Benazir Bhutto will be remembered around the world for her fearless courage, indomitable will, personal and intellectual strength, and absolute dedication to bringing democracy to Pakistan.

6 Responses to “Benazir Bhutto, 1953-2007”

  • They’re calling her a martyr, Jane. But she didn’t die for a cause. She was murdered by a group of brainwashed thugs who think the way to heaven is to blow up crowds of innocent people.

  • To relieve pain, and prejudice, they inflict it.

  • I agree with the train of thought that al-Qaeda and the Taliban are behind this. They will slowly eat away at every democratic effort in the world until they are stopped. Is there more that can be done? Or are their numbers and financial support just too overwhelming?

  • Just so sad to see such a fearless, strong, educated woman lost to mindless murderers.
    I can’t imagine what it felt like every single time she went to speak in public, knowing they were after her, yet she continued to campaign. How many people in this world would be able to accomplish what she did, in the society that she did it in?
    Who will step up now for these people?
    Truly tragic.

  • It’s hard to factually determine what charges against Benazir and her husband were true, and which were manufactured to undermine her politically, but in any event her murder was a tragedy.

    Unfortunately, it will be used as more propaganda to fuel the machine some wish to keep running for war in the Middle East.

    And the basic facts of that war is not about saving people or spreading the goodness of democracy. It’s about oil and cultures.

    Some people think a clash of civilizations is inevitable. East against West. Tribalism against individualism. Religious governments against secular ones.

    It does not have to be. Had Europe and America not forced themselves on these less progressive countries through colonization, industry, and military bases, they would be evolving more or less naturally, as has every other nation on Planet Earth.

    People forget. America had slaves just over two hundred years ago. . .only four generations ago. We put children to work in factories, advocated the beating of women and children, did not allow women or minorities to vote. It was only about 40 years ago that most schools were still segregated. In the 50’s, 70% of college graduates were male. In the 60’s and up through the late 70’s, unequal pay between the sexes was the norm.

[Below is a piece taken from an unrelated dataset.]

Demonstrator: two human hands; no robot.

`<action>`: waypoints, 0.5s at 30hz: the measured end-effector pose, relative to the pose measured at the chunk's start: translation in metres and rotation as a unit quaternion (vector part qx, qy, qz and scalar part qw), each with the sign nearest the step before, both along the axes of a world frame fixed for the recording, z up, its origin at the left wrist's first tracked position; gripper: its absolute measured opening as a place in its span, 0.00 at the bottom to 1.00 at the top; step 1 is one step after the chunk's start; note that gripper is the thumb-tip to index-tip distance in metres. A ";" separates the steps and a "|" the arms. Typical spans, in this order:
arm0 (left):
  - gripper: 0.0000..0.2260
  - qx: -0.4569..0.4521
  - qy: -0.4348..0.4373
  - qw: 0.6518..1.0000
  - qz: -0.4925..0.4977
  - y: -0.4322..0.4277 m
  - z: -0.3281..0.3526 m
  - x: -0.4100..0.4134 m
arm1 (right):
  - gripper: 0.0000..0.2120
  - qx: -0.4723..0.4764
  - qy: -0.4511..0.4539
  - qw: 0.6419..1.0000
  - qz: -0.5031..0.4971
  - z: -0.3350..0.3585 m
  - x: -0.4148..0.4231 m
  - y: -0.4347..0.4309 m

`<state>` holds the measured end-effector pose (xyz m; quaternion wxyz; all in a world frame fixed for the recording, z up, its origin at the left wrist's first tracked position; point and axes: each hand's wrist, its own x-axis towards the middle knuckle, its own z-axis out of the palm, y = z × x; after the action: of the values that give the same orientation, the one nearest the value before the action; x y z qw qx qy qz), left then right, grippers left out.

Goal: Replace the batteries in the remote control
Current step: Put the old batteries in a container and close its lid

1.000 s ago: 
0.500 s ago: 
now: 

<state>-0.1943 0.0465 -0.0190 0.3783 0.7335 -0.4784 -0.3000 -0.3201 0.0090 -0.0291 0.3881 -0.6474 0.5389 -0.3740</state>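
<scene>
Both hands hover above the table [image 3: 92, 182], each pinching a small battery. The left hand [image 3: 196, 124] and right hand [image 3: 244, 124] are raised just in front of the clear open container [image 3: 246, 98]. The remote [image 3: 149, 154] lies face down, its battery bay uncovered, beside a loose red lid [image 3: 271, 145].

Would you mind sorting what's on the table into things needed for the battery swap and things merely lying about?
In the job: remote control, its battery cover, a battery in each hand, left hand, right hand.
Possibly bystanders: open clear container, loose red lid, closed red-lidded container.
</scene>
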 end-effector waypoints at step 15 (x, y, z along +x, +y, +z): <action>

    We evolved. And other cultures should be able to evolve without the military might of stronger countries. They should be able to have their civil wars, as we had ours, and choose and oust their leaders, as we did, and develop their policies and cultural mores, as we did. . .without the interference of dominant nations.

    Our posture should be one that defends itself against attack. Not one that provokes, or supplies the tools of war in “trade” for lower oil prices.

    Just my opinion.

    If those in Pakistan who are mourning Benazir Bhutto wish to change their country and their circumstances, they will. They will do it from the grassroots up, and they do not need a foreign military to help.

  • Very wise Rebecca.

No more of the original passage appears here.